Background of the Invention In modern medical practice, various types of radially expandable endoluminal devices, such as stents and stented grafts, are frequently implanted within the lumens of blood vessels or other anatomical conduits. Typically, these endoluminal devices are initially mounted on a pliable delivery catheter while in a radially compact state, and the delivery catheter (having the radially compact endoluminal device mounted thereon) is then transluminally advanced through the vasculature or other system of anatomical passageway(s), to the location where the endoluminal device is to be implanted. Thereafter, the endoluminal device is caused to radially expand to an operative, radially expanded configuration wherein it engages the surrounding wall of the blood vessel or other anatomical conduit, frictionally holding the endoluminal device in its desired position within the body.
Many of the radially expandable endoluminal devices of the prior art have been generally classifiable in one of two (2) categories: i.e., self-expanding or pressure-expandable. Endoluminal devices of the "self-expanding" variety are usually formed of a resilient material (e.g., spring metal) or shape memory alloy, which automatically expands from a radially collapsed configuration to a radially expanded configuration, and are typically mounted on a delivery catheter which incorporates some constraining apparatus (e.g., a retractable restraining member, sheath or wall of the delivery catheter) which operates to hold the device in its radially compact state until it is desired to release the device at its site of implantation.
Endoluminal devices of the "pressure-expandable" variety are typically formed at least partially of malleable or plastically deformable material which will deform as it radially expands, and are initially formed in a radially compact configuration and mounted on a delivery catheter which incorporates a balloon or other pressure-exerting apparatus which serves to pressure-expand the endoluminal device when at its desired implantation site. Typically, when these pressure-expandable endoluminal devices are mounted on a balloon catheter, the balloon is initially deflated and furled, twisted or twined to a small diameter, to allow the radially compact endoluminal device to be mounted thereon. Subsequent inflation of the balloon will then cause the endoluminal device to radially expand, to its radially expanded, operative diameter.

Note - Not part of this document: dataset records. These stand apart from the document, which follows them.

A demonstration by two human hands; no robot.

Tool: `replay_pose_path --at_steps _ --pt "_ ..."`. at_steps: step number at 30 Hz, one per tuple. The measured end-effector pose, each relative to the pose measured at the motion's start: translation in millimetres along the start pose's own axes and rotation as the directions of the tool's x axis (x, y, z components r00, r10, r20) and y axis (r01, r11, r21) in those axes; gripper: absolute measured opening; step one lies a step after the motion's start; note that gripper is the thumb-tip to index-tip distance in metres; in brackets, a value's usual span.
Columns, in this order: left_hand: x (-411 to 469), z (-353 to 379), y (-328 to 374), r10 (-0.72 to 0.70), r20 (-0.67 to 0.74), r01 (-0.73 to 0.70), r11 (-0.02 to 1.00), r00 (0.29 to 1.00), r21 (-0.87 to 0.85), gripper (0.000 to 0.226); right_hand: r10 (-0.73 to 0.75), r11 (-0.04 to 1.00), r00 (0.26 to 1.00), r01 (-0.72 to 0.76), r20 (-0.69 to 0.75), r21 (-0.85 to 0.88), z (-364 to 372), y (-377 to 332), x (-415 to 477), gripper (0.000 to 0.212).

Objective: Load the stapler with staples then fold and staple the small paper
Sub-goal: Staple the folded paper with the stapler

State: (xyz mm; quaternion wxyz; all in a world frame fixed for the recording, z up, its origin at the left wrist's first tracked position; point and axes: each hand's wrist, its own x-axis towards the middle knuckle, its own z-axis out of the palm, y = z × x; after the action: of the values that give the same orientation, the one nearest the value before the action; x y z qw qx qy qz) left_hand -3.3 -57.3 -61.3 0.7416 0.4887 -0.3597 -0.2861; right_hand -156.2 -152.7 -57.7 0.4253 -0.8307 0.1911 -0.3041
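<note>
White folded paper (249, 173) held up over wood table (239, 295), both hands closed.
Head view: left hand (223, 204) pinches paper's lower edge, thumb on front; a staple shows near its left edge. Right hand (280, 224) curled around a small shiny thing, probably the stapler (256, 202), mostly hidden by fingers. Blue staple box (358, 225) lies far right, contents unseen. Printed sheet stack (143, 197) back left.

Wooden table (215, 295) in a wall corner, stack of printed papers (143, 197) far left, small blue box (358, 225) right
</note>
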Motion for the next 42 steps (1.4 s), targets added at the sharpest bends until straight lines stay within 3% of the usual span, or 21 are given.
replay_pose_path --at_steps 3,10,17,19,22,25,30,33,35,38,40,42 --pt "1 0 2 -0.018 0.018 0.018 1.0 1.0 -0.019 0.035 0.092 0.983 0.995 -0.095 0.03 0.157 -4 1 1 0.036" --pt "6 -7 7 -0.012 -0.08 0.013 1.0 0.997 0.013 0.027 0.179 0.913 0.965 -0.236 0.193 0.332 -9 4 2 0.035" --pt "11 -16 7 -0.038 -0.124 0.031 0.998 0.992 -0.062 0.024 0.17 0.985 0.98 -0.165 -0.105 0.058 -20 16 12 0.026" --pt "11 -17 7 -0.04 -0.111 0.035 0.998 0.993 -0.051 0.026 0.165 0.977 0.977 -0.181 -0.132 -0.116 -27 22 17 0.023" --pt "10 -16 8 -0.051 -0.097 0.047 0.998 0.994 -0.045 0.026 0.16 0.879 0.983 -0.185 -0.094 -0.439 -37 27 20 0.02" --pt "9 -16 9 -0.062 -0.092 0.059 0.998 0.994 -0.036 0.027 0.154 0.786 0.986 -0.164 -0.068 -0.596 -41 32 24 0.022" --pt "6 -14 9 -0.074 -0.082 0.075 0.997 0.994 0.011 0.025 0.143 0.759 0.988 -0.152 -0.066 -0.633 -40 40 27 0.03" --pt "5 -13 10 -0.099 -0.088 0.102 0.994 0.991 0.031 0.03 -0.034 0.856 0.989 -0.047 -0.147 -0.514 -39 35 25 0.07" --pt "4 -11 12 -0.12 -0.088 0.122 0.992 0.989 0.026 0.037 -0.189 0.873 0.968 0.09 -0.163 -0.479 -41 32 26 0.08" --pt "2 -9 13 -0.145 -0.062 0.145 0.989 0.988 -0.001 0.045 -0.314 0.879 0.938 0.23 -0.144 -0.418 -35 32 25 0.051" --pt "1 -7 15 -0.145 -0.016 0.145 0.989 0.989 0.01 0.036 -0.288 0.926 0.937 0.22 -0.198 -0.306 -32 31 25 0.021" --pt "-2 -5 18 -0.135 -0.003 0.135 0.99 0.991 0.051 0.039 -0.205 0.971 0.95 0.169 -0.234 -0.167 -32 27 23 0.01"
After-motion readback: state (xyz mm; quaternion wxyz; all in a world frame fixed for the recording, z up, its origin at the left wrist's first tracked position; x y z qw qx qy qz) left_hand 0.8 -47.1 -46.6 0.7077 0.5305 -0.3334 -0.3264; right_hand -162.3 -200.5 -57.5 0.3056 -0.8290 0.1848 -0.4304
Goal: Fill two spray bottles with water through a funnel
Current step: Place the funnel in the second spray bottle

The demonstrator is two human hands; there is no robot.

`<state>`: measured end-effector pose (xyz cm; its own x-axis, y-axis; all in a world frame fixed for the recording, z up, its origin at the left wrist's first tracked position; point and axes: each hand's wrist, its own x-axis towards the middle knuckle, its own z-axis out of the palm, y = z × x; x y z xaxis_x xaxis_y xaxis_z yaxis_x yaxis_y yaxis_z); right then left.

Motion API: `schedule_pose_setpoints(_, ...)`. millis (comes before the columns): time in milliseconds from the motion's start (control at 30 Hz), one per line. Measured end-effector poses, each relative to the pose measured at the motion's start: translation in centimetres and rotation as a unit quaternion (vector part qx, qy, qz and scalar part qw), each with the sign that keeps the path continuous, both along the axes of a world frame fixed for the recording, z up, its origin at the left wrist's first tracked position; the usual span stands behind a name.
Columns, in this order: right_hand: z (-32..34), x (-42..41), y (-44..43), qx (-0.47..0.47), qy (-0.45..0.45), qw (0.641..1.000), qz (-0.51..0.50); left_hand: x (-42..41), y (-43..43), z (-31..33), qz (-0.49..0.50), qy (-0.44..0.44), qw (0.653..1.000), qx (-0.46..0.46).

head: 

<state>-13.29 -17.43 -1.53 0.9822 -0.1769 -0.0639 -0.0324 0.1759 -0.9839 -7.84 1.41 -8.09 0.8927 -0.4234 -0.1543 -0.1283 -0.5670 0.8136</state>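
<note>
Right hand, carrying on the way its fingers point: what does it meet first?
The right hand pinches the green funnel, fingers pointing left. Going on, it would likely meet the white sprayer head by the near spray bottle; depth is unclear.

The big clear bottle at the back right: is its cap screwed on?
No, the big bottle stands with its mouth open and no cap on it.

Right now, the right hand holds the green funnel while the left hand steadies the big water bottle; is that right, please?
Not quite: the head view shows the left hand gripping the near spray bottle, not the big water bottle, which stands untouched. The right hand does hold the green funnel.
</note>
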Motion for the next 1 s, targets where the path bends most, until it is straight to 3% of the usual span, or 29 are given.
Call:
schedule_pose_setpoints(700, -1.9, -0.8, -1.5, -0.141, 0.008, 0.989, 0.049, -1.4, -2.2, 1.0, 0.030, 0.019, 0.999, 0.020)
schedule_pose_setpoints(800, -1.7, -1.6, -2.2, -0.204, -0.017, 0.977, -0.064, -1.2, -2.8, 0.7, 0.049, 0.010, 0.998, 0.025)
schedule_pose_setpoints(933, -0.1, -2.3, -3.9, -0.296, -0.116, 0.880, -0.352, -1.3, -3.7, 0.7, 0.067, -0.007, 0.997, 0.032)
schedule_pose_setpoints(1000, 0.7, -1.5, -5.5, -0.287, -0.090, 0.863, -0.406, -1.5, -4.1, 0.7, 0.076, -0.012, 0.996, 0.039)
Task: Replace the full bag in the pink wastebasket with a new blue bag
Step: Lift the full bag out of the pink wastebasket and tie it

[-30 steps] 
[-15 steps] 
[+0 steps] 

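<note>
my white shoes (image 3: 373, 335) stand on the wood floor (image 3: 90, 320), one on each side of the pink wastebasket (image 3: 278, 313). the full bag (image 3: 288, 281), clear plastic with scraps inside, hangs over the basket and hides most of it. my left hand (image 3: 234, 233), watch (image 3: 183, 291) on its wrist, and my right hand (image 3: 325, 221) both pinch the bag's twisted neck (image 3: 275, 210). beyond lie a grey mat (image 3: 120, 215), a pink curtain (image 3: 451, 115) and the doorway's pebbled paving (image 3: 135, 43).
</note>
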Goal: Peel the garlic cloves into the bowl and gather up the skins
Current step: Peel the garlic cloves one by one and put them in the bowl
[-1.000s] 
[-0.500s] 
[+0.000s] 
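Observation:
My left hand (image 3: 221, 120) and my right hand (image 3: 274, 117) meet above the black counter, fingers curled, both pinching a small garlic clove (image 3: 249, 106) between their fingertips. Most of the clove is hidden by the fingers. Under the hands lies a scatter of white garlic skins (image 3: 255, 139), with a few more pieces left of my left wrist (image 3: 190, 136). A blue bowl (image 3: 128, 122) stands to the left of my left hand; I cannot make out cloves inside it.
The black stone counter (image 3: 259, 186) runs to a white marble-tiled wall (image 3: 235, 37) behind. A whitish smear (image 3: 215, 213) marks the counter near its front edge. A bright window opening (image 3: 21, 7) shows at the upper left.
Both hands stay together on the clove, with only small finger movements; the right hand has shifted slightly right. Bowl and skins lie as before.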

In some procedures, it is important that the endoluminal device be prevented from rotating or undergoing torsional deformation as it is being expanded from its radially compact configuration, to its radially expanded configuration. Such prevention of rotation or torsional deformation is particularly important when precise rotational orientation of the endoluminal device must be maintained.
One example of a procedure wherein precise rotational orientation of an endoluminal device is critical, is the deployment of a modular endoluminal graft within a bifurcated or branched segment of a blood vessel (e.g., within the aorto-iliac bifurcation to treat an infrarenal aortic aneurysm which involves the iliac arteries). In such procedures, a primary graft is initially implanted within one of the involved blood vessels (e.g.,within the infrarenal aorta), such than one or more opening(s) formed in the primary graft is/are aligned with the other involved vessel(s) (e.g.,with one or both of the iliac arteries). One or more secondary graft(s) is/are then implanted within the other involved blood vessel(s) (one or both of the iliac arteries) and such secondary graft(s) is/are connected to the corresponding opening(s) formed in the primary graft. Thus, in these "modular" endovascular grafting procedures, it is important that the primary graft be positioned and maintained in a precise, predetermined rotational orientation to ensure that the opening(s) of the primary graft will be properly aligned with the other involved blood vessel(s). Any untoward rotation or torsional deformation of the primary graft during its radial expansion may result in nonalignment of the primary graft's opening(s) with the other involved vessel(s), and could render it difficult or impossible to subsequently connect the secondary graft(s) to the opening(s) in the primary graft, as desired.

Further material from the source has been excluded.